Простой люд бедствовал, зато шиковали купцы, ростовщики, домовладельцы, муллы... А сановники, погрязшие во взяточничестве, заточали в зинданы безвинных. Повсюду царил произвол, сильный измывался над слабым, глупец восседал на месте умного, подлец указывал честному, угодники, карьеристы, лицемеры, равнодушные правили всеми. Словом, кривда помыкала правдой. Жалкие пигмеи, стоявшие у власти, считали, что управлять людьми ума не надо, была бы глотка луженой и кулак поувесистей.
Попутным караваном дервиш добрался до Багабада. Город встретил путника грязными улицами, полузасохшими деревьями, замусоренными площадями. Вокруг, особенно у караван-сарая, где поселился дервиш, море обездоленных — нищих, бездомных, больных, обманутых. И они, не остерегаясь странника, поверяли ему свои беды.

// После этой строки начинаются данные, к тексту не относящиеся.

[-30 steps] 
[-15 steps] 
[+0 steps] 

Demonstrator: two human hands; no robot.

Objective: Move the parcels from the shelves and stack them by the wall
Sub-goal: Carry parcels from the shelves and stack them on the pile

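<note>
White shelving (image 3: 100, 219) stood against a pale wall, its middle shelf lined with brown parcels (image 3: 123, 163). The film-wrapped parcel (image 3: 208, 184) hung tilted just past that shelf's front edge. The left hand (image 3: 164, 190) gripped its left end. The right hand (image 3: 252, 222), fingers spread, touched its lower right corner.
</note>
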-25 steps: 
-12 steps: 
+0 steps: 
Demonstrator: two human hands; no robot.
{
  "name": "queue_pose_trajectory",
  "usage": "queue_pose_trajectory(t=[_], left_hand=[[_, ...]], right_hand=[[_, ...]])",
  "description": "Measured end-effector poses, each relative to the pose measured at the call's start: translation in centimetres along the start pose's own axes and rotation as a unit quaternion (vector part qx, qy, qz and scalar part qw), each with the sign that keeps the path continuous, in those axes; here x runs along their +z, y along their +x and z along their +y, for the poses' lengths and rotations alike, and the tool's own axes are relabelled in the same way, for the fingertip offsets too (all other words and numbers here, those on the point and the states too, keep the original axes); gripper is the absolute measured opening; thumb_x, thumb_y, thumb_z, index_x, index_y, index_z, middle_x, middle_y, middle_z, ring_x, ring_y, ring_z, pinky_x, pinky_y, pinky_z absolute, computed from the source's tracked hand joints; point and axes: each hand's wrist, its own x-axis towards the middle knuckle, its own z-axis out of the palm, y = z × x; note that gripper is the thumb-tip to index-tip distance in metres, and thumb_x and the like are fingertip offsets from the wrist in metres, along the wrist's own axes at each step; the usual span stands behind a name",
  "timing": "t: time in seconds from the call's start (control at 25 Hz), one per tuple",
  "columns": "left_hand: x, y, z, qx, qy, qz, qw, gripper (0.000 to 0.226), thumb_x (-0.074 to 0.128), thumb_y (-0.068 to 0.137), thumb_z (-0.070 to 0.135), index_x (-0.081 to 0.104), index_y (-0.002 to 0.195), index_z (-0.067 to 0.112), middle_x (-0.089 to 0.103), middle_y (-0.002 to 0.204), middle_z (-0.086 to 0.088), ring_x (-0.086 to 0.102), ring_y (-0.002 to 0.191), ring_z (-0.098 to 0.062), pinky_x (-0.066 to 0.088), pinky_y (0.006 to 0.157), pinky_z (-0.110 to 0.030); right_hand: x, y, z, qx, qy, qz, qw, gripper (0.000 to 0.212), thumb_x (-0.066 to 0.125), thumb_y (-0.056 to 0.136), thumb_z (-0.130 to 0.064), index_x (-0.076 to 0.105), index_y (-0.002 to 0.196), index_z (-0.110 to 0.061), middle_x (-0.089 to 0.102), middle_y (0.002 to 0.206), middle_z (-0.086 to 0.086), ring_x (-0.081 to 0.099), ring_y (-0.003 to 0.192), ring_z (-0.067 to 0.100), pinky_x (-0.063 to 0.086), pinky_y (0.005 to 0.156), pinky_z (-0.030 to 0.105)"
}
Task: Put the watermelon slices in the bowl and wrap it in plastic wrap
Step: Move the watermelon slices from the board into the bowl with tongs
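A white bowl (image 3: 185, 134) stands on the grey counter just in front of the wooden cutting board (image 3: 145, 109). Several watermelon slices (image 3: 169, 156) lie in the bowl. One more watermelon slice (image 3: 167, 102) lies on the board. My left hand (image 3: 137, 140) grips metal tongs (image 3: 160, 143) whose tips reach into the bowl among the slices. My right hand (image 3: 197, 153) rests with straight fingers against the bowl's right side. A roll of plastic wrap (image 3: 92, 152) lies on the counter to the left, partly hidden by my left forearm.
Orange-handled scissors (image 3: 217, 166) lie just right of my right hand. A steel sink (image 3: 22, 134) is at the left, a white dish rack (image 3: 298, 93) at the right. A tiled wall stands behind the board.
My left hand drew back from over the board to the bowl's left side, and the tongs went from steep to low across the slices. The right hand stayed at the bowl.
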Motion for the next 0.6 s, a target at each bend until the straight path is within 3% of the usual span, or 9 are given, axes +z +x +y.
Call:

— Сыновья главного визиря, — сокрушался пожилой дайханин, — развлекаясь, затоптали конями моего сына-кормильца. Я пожаловался самому падишаху, а главный визирь упрятал меня за это в тюрьму. Не откупись я, сгноили бы заживо...
— А от моего сына вот уже третий год ни слуху ни духу, — жаловался известный в округе кузнец. — Он, не зная, обогнал свадебный кортеж сына падишахского кятиба[12]. За это его заточили в зиндан...

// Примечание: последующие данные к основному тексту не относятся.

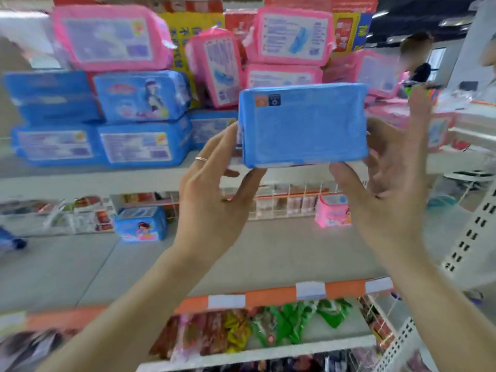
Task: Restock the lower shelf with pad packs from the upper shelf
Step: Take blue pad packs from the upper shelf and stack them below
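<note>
Currently: blue pad pack (303,124) is in the air before the upper shelf (80,178), with the left hand (212,189) gripping its left end, thumb under the bottom edge. Right hand (386,183) is spread wide just beside the right end; contact is blurred. Pack is rectangular in a blue wrap, two small logos top-left.

You have bright, even light from above; ceiling lights (380,14) show as white streaks in the top right corner. Shadows are soft and faint. Motion blur smears nearly everything: your right hand (389,183) is ghosted, and print on the blue pack (303,124) cannot be read. The orange shelf edge (268,296) tilts and bows under the wide lens. The snack packets (268,331) below it are a smear of colour.
</note>
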Tool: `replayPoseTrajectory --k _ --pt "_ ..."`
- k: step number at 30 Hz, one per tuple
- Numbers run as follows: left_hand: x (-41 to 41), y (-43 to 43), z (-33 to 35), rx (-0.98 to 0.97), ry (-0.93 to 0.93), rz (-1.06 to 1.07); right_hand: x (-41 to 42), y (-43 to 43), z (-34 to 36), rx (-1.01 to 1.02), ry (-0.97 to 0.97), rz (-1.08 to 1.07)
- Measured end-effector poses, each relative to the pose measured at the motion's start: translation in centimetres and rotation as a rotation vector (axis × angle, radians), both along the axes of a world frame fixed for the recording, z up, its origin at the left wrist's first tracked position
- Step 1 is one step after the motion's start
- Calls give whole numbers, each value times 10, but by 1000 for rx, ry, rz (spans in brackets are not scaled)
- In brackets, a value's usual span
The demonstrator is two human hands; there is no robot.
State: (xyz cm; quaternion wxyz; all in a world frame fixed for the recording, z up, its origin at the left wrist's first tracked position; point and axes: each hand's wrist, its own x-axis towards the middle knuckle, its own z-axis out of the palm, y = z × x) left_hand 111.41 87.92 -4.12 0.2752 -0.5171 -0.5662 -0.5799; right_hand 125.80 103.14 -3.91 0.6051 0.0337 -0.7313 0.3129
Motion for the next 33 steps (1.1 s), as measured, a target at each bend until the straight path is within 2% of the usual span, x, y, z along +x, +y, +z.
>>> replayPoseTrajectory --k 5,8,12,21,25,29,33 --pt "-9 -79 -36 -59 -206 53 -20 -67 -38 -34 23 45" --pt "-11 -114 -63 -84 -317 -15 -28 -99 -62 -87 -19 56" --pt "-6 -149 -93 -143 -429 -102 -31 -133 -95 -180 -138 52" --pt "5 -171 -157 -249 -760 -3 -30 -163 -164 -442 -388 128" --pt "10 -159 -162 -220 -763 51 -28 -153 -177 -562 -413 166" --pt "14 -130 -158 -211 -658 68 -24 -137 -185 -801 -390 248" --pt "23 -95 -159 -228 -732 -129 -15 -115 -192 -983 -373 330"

— Чтобы стать визирем или хафия баши[13], надо выложить десять тысяч золотых динаров. Любая прибыльная должность в царстве покупается, начиная от джарчи[14] и сараймана и кончая надзирателем зиндана, — рассказывал один ремесленник.
— Может, достойные люди покупают? — не верил дервиш.

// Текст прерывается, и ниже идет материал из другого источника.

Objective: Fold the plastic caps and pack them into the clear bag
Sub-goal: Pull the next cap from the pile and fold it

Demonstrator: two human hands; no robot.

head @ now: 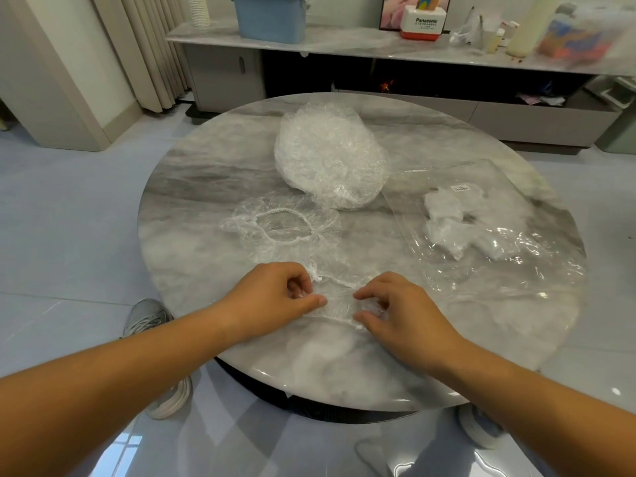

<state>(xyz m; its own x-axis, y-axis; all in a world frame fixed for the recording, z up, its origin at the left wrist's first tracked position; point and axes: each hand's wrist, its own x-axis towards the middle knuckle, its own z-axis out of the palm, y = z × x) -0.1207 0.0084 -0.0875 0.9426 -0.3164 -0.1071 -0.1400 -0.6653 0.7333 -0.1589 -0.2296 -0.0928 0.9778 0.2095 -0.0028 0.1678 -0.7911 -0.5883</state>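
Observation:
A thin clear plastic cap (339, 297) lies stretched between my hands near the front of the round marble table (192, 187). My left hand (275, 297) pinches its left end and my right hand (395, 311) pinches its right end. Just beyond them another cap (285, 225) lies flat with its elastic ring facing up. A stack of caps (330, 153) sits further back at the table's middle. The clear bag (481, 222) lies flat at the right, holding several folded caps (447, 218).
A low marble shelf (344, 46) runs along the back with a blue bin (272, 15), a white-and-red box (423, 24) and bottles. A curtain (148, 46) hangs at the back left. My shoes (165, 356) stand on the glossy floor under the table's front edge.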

— Куда там! — усмехнулся тот. — Эти достойные блистают не умом и талантом, а золотыми динарами. И каждый, дорвавшись до теплого местечка, под себя гребет, а служить народу никто и в мыслях не держит: лишь бы должность за собой сохранить, по наследству передать...
...Падишах назначил прием старому другу во дворце. Войдя в тронный зал, хан, проверяя, чего стоит бывший старший вор, польстил:
— О мой повелитель! Когда такие недостойные, как я, видят светлый лик падишаха из падишахов, их сердца переполняются счастьем!..
На тупом лице не было и тени светлого, но падишах расплылся в самодовольной улыбке. Хан попал в самую точку: каким дураком был бывший вор, таким и остался. Глаза по-прежнему пустые, испуганно бегающие, будто застали его на воровстве. Нет, не наделил его мудростью падишахский трон, хотя просидел он на нем чуть ли не четверть века.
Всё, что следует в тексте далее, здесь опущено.